Díli, 04 mar (Lusa) - Uma
académica australiana considerou hoje que o anúncio de 2016 dos Trabalhistas
australianos de que negociariam uma fronteira marítima permanente com
Timor-Leste se chegassem ao Governo pode ter contribuído para Camberra aceitar
o novo tratado de fronteiras permanentes.
Kim McGrath referiu que a
fraqueza da maioria de apenas um lugar que os Liberais, no Governo, têm no
parlamento, pode também ter ajudado à mudança histórica e pouco esperada que
permitiu aos dois países acordarem na delimitação da fronteira.

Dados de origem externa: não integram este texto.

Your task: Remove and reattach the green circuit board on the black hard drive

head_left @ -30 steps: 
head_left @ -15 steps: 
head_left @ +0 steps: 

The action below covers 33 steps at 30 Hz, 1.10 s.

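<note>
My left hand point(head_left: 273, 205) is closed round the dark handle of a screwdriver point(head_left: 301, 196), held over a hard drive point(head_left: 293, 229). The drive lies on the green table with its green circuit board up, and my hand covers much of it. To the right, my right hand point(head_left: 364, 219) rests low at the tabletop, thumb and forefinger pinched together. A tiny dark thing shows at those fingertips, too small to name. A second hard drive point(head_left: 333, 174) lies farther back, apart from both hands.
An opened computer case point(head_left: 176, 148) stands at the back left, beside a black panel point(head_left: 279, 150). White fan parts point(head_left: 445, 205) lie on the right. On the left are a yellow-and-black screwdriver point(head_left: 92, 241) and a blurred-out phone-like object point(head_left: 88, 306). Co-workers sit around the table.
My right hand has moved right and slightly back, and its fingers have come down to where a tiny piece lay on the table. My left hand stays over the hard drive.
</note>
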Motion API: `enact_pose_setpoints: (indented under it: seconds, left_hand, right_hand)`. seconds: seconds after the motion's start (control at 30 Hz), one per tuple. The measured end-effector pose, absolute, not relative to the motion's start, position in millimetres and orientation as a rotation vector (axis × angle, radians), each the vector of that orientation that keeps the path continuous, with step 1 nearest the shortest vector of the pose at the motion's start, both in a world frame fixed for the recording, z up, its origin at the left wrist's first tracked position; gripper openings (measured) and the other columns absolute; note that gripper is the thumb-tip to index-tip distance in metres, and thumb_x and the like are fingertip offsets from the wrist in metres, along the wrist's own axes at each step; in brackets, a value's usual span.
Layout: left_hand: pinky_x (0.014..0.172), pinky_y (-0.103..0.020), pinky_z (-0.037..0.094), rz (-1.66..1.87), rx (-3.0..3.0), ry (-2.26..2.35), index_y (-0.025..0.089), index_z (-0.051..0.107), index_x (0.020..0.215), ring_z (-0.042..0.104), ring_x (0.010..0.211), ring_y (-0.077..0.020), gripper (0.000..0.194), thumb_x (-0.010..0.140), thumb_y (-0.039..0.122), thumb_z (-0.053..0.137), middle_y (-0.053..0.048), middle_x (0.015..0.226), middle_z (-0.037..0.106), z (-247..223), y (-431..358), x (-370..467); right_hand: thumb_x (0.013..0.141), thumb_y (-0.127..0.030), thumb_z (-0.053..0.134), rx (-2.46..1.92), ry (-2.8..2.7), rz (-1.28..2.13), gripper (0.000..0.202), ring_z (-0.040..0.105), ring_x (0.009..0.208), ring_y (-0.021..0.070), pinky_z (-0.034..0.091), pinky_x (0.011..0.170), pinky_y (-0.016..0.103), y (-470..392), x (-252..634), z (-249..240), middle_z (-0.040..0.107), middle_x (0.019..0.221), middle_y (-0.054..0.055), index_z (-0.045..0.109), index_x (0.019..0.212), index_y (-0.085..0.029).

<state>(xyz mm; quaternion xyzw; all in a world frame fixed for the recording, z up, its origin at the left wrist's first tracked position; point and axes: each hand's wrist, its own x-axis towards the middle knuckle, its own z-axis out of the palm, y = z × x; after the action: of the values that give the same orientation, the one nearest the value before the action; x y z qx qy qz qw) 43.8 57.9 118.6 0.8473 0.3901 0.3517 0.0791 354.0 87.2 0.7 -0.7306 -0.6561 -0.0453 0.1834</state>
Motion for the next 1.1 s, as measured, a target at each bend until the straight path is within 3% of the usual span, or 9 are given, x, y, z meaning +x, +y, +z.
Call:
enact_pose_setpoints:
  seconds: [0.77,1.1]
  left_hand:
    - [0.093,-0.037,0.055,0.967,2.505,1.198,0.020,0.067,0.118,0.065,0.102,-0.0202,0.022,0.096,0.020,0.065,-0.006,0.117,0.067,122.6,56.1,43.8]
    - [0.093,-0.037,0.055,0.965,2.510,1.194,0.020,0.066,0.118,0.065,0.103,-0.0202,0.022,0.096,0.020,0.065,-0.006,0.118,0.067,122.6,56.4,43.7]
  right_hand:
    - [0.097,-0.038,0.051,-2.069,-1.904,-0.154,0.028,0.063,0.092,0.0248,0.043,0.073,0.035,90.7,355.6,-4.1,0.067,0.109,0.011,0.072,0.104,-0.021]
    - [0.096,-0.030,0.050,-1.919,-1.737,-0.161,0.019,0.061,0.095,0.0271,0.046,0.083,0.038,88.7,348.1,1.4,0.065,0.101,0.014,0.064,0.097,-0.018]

Timor-Leste e a Austrália assinam
na terça-feira, em Nova Iorque, um novo tratado de delimitação de fronteiras
que coloca a divisão ao longo de uma linha equidistante entre os dois países,
postura sempre defendida em Díli, mas que Camberra rejeitava, preferindo
defender a sua bacia continental.
O acordo surgiu depois de cerca
de um ano de negociações entre os dois países no âmbito de uma Comissão de
Conciliação.
Para McGrath, a autora do livro
"Atravessar a linha - A História secreta da Austrália no Mar de
Timor", essa alteração de posição pode ter sido ainda ajudada pela pressão
das petrolíferas, cansadas de "uma indecisão que se arrastava há
décadas".
"Mas também não podemos
ignorar o facto de a Austrália estar muito sensível aos temas do mar do sul da
China. Correndo o risco de ser totalmente hipócrita ao criticar a China por não
respeitar a lei internacional e depois fazer exatamente o mesmo no caso do Mar
de Timor", afirmou, em entrevista à Lusa.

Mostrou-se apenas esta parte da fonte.